ASSIGNED TASK - Find how many lines in the listing below include the word "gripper". Give that number only.

STORED DATA -
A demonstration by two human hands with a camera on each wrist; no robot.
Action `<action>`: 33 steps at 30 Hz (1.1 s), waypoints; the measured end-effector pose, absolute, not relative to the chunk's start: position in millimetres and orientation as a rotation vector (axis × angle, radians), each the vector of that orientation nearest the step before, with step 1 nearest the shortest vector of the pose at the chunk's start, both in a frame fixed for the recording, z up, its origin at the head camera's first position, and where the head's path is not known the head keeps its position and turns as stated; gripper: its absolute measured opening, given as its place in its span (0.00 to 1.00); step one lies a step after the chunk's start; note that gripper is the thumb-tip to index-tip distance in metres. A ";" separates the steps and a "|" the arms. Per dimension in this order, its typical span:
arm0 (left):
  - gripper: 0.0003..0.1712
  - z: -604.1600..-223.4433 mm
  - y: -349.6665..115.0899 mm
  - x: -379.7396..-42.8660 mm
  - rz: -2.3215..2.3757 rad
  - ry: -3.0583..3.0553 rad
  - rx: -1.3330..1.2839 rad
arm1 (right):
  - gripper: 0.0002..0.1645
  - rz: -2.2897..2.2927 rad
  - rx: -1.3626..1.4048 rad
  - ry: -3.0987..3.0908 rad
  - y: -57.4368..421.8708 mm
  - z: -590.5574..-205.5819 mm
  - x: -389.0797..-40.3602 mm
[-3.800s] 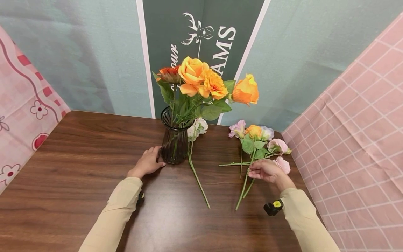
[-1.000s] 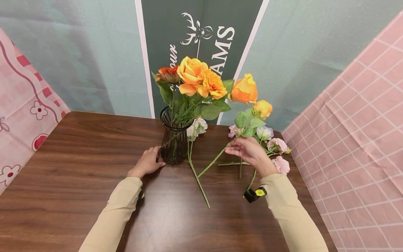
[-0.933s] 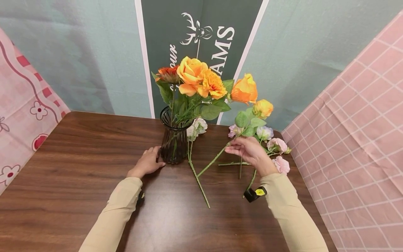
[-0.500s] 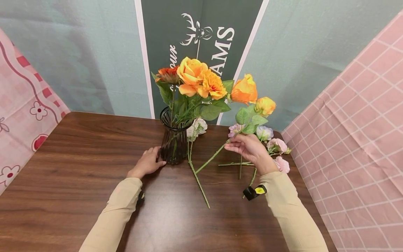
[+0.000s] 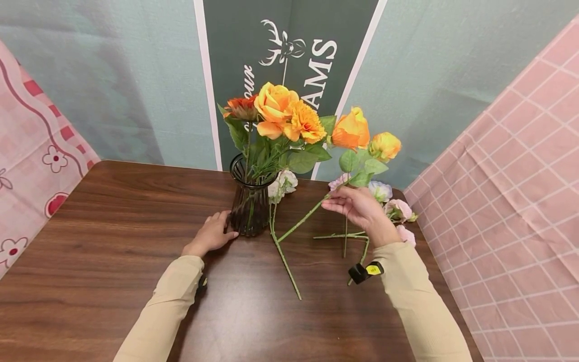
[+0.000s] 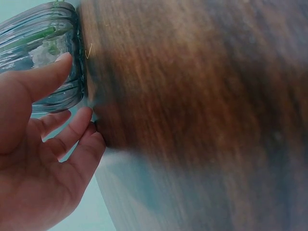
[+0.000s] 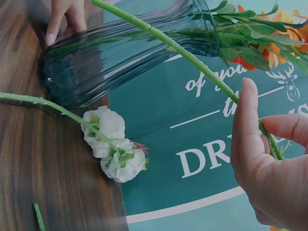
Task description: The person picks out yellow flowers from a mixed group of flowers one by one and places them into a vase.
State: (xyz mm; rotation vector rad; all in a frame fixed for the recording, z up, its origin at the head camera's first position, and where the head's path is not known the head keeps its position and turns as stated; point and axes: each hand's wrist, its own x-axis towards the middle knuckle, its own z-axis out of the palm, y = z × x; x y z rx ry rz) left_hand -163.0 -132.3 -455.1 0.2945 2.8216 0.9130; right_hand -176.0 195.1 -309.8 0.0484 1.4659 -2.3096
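Observation:
In the head view, a dark ribbed glass vase [image 5: 250, 213] stands upright with several orange and red flowers [image 5: 276, 108] in it. My left hand [image 5: 211, 233] holds the vase low on its left side, thumb at the front of the base. Between thumb and fingers, my right hand [image 5: 357, 207] pinches the green stem of a yellow-orange rose [image 5: 385, 146]. Its bloom is raised up and to the right, and the stem slants down left. In the right wrist view that stem [image 7: 192, 60] passes in front of the vase.
White flowers [image 5: 284, 185] lie right of the vase, their stem pointing toward the front. Under and behind the right hand lie a lilac flower [image 5: 338, 181], a pale blue flower [image 5: 381, 190] and pink flowers [image 5: 398, 208]. Cloth walls enclose the wooden table [image 5: 135, 226].
The right hand has picked the yellow-orange rose up off the table and carried it left and up. Lately it rises slightly, the bloom leaning farther right. The left hand stays at the vase.

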 end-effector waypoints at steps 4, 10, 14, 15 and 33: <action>0.37 -455.4 -131.9 -162.2 0.918 2.820 0.295 | 0.20 -2.321 0.041 1.453 192.5 -305.5 -177.2; 0.37 -456.2 -131.3 -161.9 0.918 2.821 0.302 | 0.20 -2.339 0.002 1.461 190.3 -297.3 -178.2; 0.37 -455.6 -131.2 -162.2 0.916 2.821 0.297 | 0.20 -2.376 0.007 1.436 191.2 -290.6 -178.3; 0.37 -455.5 -131.0 -162.2 0.914 2.821 0.300 | 0.21 -2.384 0.012 1.425 191.7 -288.9 -178.3; 0.37 -455.6 -132.7 -164.1 0.905 2.820 0.297 | 0.20 -2.488 0.097 1.254 188.5 -271.8 -182.9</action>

EXERCISE RESULT - 3